Single by R3hab and Mike Williams

from the album The Wave
- Released: January 26, 2018
- Genre: Future bounce, electro house, EDM
- Length: 2:40
- Label: R3hab Music; Cyb3rpvnk;
- Songwriters: Mike Williams; R3hab; Victor Thell; Maria Jane Smith; Smith & Thell; Seann Bowe; Ferruccio Tebaldi; Aleksandr Dukhov;
- Producers: R3hab; Mike Williams;

R3hab singles chronology
| "Ain't That Why" (2017) | "Lullaby" (2018) | "The Wave" (2018) |

= Lullaby (R3hab song) =

2018 song by R3hab feat. Mike Williams

"Lullaby" is a song by Dutch-Moroccan DJ and record producer R3hab and Dutch DJ and record producer Mike Williams, released by R3hab Music and Cyb3rpvnk on 26 January 2018. The song has 200 million streams on Spotify as of December 16, 2022, and has achieved eight gold and four platinum certifications worldwide.
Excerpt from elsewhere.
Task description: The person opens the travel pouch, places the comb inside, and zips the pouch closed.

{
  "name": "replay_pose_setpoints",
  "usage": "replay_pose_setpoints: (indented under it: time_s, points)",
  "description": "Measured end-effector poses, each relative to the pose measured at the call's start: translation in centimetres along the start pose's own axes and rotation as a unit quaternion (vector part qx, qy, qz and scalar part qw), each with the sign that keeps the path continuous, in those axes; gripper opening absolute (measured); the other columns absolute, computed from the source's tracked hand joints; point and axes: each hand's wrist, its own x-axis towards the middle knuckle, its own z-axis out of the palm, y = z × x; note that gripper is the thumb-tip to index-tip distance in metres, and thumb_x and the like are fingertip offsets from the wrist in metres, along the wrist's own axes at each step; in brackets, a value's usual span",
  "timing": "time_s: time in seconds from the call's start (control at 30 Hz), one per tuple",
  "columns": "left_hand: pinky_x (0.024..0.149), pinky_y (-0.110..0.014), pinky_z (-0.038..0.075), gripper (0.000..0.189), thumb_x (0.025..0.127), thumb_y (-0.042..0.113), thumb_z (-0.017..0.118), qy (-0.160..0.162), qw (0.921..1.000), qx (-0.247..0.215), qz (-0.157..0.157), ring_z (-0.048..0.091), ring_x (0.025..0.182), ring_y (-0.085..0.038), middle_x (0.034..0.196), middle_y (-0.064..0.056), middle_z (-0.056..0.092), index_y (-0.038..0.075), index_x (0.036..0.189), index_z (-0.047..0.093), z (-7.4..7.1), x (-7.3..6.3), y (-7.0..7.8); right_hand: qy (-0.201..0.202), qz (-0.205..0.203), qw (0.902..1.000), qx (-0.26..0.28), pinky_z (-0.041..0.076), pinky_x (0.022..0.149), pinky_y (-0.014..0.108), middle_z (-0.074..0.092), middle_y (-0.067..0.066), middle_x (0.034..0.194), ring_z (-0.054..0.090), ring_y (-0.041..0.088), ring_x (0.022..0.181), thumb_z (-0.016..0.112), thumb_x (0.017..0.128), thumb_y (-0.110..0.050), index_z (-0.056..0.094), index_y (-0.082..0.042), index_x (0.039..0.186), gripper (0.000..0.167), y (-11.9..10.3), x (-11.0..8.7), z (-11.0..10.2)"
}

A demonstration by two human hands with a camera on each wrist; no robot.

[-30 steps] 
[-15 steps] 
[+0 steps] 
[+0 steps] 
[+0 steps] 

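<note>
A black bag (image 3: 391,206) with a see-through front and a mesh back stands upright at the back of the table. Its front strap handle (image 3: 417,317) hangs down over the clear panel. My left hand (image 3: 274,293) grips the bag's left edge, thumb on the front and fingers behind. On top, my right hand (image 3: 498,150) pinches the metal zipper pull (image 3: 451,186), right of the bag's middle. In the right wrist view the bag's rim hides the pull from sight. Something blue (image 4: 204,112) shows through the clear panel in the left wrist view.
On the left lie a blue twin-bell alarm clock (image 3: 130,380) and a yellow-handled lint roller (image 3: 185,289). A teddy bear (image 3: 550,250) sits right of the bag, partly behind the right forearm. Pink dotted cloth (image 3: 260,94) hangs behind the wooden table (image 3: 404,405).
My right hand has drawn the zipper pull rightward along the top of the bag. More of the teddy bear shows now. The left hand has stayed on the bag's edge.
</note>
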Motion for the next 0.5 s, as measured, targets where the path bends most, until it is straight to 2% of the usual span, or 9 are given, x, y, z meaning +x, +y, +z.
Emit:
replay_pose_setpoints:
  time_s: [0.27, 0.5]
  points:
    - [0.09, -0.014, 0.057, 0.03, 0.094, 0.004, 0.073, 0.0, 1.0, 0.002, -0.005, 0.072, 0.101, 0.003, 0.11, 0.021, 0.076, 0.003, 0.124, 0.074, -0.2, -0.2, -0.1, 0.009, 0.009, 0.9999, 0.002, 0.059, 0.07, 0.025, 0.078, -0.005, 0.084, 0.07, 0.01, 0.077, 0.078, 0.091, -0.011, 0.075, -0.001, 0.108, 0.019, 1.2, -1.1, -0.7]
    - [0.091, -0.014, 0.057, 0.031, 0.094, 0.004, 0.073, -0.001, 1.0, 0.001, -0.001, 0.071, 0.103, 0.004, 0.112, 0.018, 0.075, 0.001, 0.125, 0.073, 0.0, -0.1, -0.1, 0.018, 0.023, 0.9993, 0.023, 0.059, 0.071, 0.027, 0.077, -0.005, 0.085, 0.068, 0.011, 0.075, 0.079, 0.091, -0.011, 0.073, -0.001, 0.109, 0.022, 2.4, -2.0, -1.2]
It also reached the top 10 in Norway and charted in Sweden, as well as appearing on the US Billboard Hot Dance/Electronic Songs chart.

== Background ==
Speaking about the song, R3hab said:

"Mike is a talented guy and it's great to see his career taking off. We had the same vision for this record from the beginning, which made the production process exciting and smooth. The record has a smooth, dreamy sound and pulsating beat that has become a staple in my sets recently. I hope this record takes you on a journey as it has for us."
Mike Williams added:

"I'm really excited to release this edit of one of my masterpieces. Working with R3HAB is always a lot of fun! I'm blown away by people singing along to this track during my live shows. I hope everyone loves this version."

== Charts ==

Weekly chart performance for "Lullaby"
| Chart (2018) | Peak position |
|---|---|
| Norway (VG-lista) | 7 |
| Sweden (Sverigetopplistan) | 66 |
| US Hot Dance/Electronic Songs (Billboard) | 27 |

== Certifications ==

| Region | Certification | Certified units/sales |
| Denmark (IFPI Danmark) | Gold | 45,000^{‡} |
| Norway (IFPI Norway) | Gold | 30,000^{‡} |
Streaming
| Sweden (GLF) | Gold | 4,000,000^{†} |
^{‡} Sales+streaming figures based on certification alone. ^{†} Streaming-only figures based on certification alone.